Foi então que na década de 80, com as obras da barragem já próximas de sua
conclusão, que grande parte da população da “velha” São Rafael já teria migrado para a
nova cidade, localizada a pouco mais de 4 km da cidade original. Mas pelo
descompromisso do DNOCS em cumprir o que foi acordado com os moradores,
algumas famílias da “velha” cidade ainda se encontravam em suas localidades originais,
como mostra a notícia do Diário de Natal, contendo a súplica da moradora Maria
Cândida Pinheiros: “A população receia que as águas atinjam a nova São Rafael.

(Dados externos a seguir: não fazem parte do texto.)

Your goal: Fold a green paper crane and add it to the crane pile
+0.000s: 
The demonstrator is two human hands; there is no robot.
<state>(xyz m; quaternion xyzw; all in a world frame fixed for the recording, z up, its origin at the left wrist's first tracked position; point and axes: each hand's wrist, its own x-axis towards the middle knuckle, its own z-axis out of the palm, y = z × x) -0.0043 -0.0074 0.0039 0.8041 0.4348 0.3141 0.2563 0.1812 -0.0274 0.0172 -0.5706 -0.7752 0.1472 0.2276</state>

A
velha está desaparecendo sob as águas.” (DIÁRIO DE NATAL, 1984, ed.00077, pág.
5).

“Na antiga cidade, uma verdadeira caravana de curiosos retira os últimos


animais domésticos, ou transferem, das últimas casas ainda de pé, os restos
de tijolos, telhas e todo material de construção encontrado. Os
paralelepípedos da antiga avenida principal também estão sendo removidos e
as últimas quatro famílias ainda lutam por uma casa na nova São Rafael, hoje
negadas pelo DNOCS. Este é o caso de Maria Cândida Pinheiros que mesmo
com a expectativa da proximidade das águas, ainda espera que o DNOCS
cumpra a promessa. Ela acusou a existência de subornos entre as assistentes
sociais do Departamento, que teriam dado casas a famílias estranhas ao
município, preterindo as carentes que não tinham dinheiro para pagar o que
chamou de “gratificação”.” (DIÁRIO DE NATAL, 1984, ed.00077, pág.5)

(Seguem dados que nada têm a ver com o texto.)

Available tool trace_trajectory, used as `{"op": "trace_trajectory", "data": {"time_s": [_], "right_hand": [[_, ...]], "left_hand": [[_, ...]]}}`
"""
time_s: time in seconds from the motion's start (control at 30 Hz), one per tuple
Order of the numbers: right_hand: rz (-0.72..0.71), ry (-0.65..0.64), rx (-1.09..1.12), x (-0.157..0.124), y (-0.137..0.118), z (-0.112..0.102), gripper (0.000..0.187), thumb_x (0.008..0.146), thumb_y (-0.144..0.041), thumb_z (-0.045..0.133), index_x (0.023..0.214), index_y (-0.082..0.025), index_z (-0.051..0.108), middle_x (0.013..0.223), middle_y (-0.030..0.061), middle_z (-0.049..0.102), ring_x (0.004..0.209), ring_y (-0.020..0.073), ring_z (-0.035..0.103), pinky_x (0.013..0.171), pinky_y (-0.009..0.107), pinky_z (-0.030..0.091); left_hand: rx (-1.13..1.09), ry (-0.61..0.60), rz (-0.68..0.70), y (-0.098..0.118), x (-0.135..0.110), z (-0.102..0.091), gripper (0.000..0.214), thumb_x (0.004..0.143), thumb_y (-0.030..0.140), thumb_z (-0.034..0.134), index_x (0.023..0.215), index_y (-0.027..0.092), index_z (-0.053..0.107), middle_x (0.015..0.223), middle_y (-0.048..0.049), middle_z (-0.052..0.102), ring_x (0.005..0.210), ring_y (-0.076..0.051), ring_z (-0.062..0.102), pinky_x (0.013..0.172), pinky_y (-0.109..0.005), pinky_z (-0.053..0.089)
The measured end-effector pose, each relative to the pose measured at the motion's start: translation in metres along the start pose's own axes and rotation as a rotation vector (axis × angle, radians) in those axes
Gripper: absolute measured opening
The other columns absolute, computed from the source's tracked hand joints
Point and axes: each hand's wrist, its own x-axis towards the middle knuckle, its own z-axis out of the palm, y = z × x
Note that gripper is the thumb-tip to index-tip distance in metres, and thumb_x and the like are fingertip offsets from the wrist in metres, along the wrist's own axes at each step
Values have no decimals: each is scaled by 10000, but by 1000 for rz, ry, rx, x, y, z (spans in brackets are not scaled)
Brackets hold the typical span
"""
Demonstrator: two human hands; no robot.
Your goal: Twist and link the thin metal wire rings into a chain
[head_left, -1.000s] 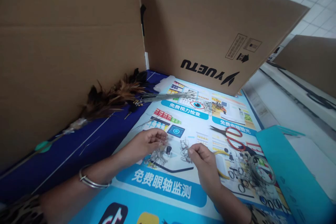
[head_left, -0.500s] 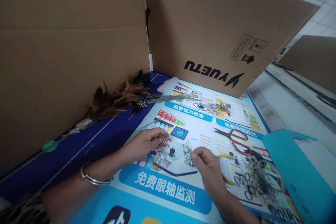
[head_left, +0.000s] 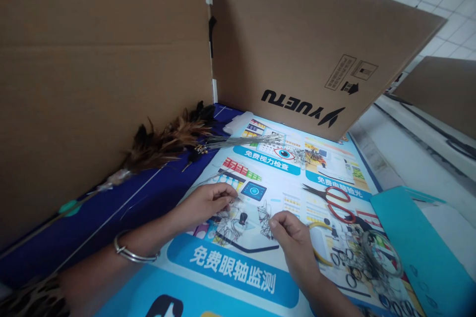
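Observation:
My left hand is closed in a pinch, with a bit of thin wire showing at its fingertips. Just below those fingers lies a loose pile of fine wire pieces. My right hand also has thumb and forefinger pressed together; whatever sits between them is too small to name. A second small heap of bent wire pieces lies beside its fingertips, to the left. Both hands are low over the printed sheet, a short gap apart.
Red-handled scissors, a yellow ring, a wire coil and several small dark rings lie at right, near a teal box. Long wires and brown feathers lie behind. Cardboard panels wall the back and left.
My hands stay in nearly the same places, with the left fingertips shifted very slightly. The whole view has moved a little.

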Motion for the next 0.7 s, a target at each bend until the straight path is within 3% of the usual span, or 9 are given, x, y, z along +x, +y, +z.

A partir dessa narrativa, pode se perceber um dos problemas sociais criados com
a construção da barragem, um número considerável de famílias estaria sem habitações e
ainda morando entre às águas por não terem para onde ir. O que segundo o prefeito
daquela época, viria ser um problema recorrente, como visto na matéria do Diário de
Natal: “... enquanto o prefeito do município, Daniel Januário de Farias (PDS), temia
pela sorte de mais 80 famílias, ainda sem casas, e que estão residindo na casa de
parentes,...” (DIÁRIO DE NATAL, 1984, ed.00077, pág. 5). Como dito acima, houve o
aparecimento de indivíduos naquela época que podem ser considerados como “sem-
terra”. Não parando o flagelamento por ai, os moradores da “nova” São Rafael ainda
tiveram de conviver com as poucas oportunidades de obtenção de renda que se
encontravam na nova localidade. Sem espaço para agricultura, jazidas de minérios
alagadas e com uma das principais fontes de renda, que seria o manuseio da carnaúba
impossibilitada pela água, o cidadão rafaelense se viu dificultado em levar adiante a
vida de suas famílias normalmente. Como se pode ver na notícia do Diário de Natal:
“São Rafael vive sérios problemas sem recursos.” (DIÁRIO DE NATAL, 1984,
ed.00078, pág. 5).

Com a safra agrícola totalmente perdida com as inundações provocadas pelas


águas da Barragem, plantações de carnaúba e jazidas de minérios inundadas,
o Prefeito não tem a quem recorrer. No município, não há parque industrial, a
não ser uma fabriqueta de sabão, para ocupar a mão-de-obra. Afora o
problema da falta de geração de renda, São Rafael enfrenta outro mais grave:
o abandono pelo Dnocs. (DIÁRIO DE NATAL, 1984, ed.00078, pág.5)

A partir dessas informações, onde foram utilizadas matérias do Diário de Natal,


pode se perceber e compreender um pouco de como se deu a experiência dos habitantes
da “velha” São Rafael, na estruturação de suas vidas em uma nova cidade. Esse trabalho
tentou remontar um pouco do descaso estatal sofrido por esses habitantes, descaso esse
que traz consequências até os dias de hoje, visto que a maioria das famílias prejudicadas
por essas ações atualmente se encontram na região mais pobre da São Rafael de hoje. A
cidade não se recuperou totalmente da perca de vias econômicas e hoje sua situação
trabalhista se assemelha muito a de 3 décadas atrás.